### Requirement
Reproduce, exactly and in full, only the lines below from the one containing "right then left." through the one containing "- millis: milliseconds".

Given records below:

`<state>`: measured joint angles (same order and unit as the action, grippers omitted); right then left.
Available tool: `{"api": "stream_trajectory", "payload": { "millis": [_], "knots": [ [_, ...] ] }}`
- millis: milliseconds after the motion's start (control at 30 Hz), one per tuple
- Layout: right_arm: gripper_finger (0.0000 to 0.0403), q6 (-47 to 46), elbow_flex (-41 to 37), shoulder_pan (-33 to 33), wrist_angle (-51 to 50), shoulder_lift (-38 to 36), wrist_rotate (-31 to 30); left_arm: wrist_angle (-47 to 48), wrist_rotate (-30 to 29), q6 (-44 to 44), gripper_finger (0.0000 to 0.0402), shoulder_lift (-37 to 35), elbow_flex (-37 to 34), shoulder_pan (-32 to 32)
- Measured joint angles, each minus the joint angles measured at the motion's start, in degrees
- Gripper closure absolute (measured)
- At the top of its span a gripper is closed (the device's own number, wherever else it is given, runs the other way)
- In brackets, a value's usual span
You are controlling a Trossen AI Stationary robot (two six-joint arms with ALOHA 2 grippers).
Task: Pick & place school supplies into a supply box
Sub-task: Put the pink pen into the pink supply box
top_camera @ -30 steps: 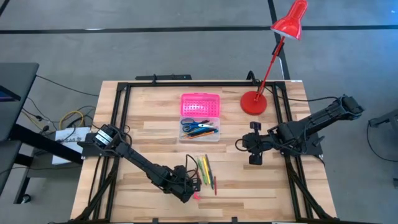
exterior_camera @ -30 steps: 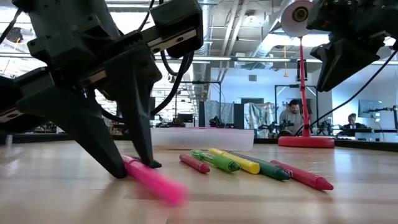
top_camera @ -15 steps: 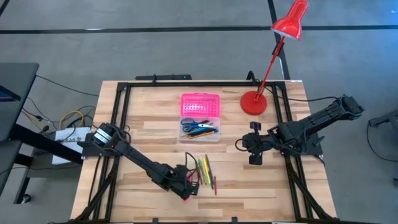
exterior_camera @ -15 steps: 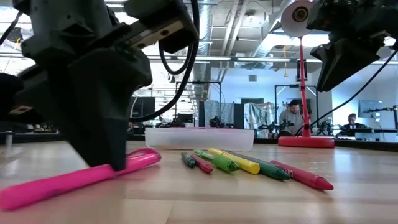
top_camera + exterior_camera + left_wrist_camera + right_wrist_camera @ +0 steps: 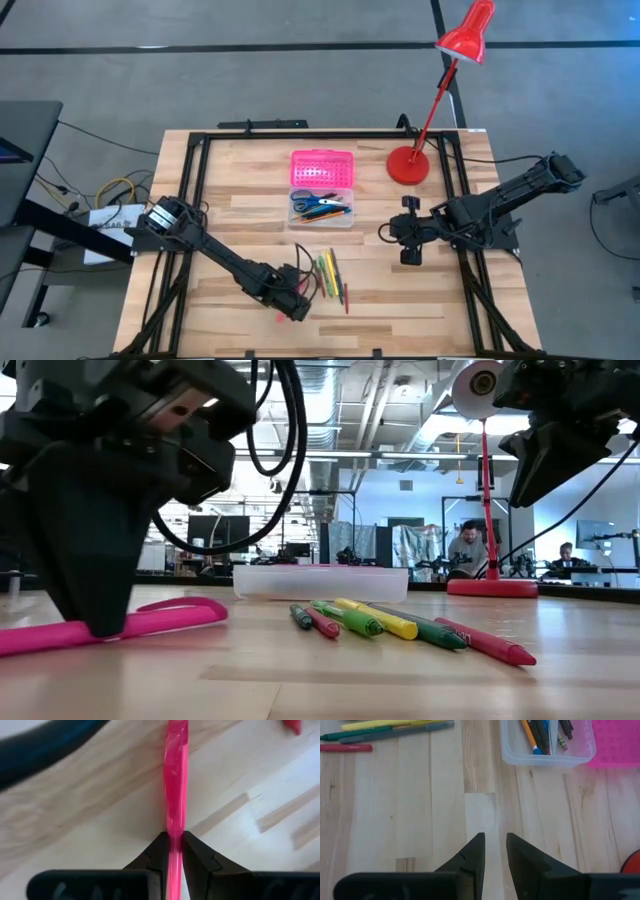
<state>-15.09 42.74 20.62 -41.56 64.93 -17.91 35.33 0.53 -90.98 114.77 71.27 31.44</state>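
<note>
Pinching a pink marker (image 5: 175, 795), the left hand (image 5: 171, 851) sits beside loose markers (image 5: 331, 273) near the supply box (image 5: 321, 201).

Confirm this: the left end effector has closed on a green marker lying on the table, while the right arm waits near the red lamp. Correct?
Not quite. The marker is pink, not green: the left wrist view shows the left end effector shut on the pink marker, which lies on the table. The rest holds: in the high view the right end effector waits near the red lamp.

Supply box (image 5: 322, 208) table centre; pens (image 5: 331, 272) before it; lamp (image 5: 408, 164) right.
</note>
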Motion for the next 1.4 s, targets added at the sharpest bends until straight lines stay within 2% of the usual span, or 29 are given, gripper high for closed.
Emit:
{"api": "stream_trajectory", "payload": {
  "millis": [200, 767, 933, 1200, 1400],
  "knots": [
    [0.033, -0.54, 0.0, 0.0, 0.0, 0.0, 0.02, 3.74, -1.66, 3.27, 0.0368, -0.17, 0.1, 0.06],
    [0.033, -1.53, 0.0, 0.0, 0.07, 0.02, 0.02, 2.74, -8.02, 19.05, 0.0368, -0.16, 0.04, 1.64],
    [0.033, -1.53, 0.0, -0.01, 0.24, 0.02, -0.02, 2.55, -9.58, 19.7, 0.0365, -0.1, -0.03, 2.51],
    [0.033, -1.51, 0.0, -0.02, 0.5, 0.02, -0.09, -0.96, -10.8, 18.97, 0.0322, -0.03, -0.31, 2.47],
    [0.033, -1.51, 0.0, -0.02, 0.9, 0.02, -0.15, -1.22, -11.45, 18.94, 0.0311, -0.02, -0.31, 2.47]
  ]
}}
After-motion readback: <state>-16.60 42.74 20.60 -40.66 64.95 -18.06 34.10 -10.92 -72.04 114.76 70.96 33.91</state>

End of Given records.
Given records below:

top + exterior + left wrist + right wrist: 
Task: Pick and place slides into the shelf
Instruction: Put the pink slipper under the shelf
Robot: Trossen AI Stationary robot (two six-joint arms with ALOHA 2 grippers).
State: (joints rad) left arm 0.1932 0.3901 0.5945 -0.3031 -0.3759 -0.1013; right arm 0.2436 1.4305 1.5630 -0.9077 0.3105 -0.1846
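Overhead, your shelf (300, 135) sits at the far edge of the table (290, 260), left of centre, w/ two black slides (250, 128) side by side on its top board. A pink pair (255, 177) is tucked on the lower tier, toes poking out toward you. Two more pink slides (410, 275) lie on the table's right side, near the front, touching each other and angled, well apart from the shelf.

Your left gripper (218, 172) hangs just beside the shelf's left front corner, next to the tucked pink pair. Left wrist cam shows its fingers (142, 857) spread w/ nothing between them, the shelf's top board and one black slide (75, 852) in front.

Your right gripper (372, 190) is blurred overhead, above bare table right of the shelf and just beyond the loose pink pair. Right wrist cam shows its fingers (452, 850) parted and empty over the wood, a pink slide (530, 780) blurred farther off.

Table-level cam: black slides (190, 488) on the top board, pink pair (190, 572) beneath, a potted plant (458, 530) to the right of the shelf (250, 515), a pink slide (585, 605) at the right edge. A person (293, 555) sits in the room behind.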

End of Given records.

### Answer section
`<state>`: measured joint angles (same order and unit as the action, grippers omitted); right then left.
Available tool: `{"api": "stream_trajectory", "payload": { "millis": [_], "knots": [ [_, ...] ] }}`
- millis: milliseconds after the motion's start (control at 30 Hz), one per tuple

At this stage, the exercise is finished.